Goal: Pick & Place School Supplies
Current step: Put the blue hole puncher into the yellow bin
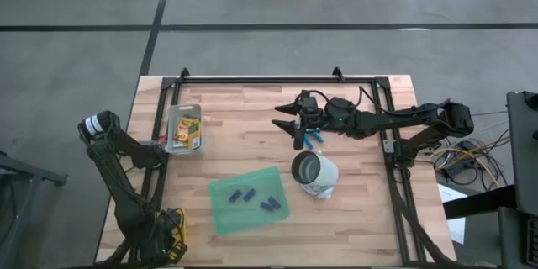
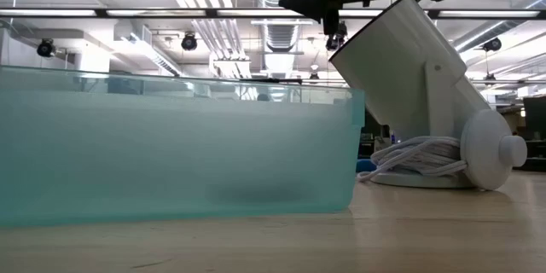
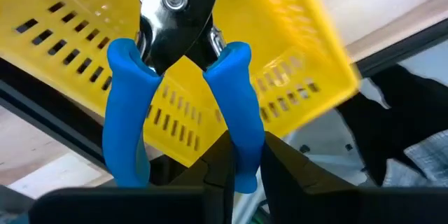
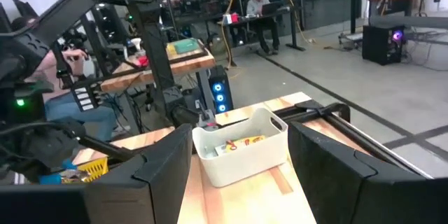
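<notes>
- Wooden desk (image 1: 252,109) planks are carrying a white bin (image 1: 173,116) of crayon boxes (image 1: 187,133), a green sheet (image 1: 252,214) with purple-blue pieces (image 1: 242,194), and a white corded device (image 1: 324,181) lying tilted.
- At the desk's near left corner, the left gripper (image 1: 171,225) is pinching a blue-handled tool (image 3: 175,63). Its fingers (image 3: 287,175) are standing narrow around the handles, and the yellow mesh basket (image 3: 294,56) is lying just beyond.
- My reading is that a drop into the basket is being set up. To do it well, the tool's metal nose should be hanging over the basket's opening, not its slanted wall, before the fingers are let go.
- The right gripper (image 1: 297,130) is hovering with fingers spread wide by a second blue tool (image 1: 314,139) on the desk. For a clean pick it should be coming down with its fingers across the handles.
- From above, the left arm is covering most of the basket, so the tool's position over the rim is hard to judge.
- From desk height, the green sheet's edge is blocking the pieces and the bin.
</notes>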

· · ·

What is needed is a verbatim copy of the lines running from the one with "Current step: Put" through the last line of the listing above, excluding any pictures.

- Response box
Current step: Put the blue hole puncher into the yellow bin
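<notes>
- Wooden desk (image 1: 252,109) planks are carrying a white bin (image 1: 173,116) of crayon boxes (image 1: 187,133), a green sheet (image 1: 252,214) with purple-blue pieces (image 1: 242,194), and a white corded device (image 1: 324,181) lying tilted.
- At the desk's near left corner, the left gripper (image 1: 171,225) is pinching a blue-handled tool (image 3: 175,63). Its fingers (image 3: 287,175) are standing narrow around the handles, and the yellow mesh basket (image 3: 294,56) is lying just beyond.
- My reading is that a drop into the basket is being set up. To do it well, the tool's metal nose should be hanging over the basket's opening, not its slanted wall, before the fingers are let go.
- The right gripper (image 1: 297,130) is hovering with fingers spread wide by a second blue tool (image 1: 314,139) on the desk. For a clean pick it should be coming down with its fingers across the handles.
- From above, the left arm is covering most of the basket, so the tool's position over the rim is hard to judge.
- From desk height, the green sheet's edge is blocking the pieces and the bin.
</notes>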

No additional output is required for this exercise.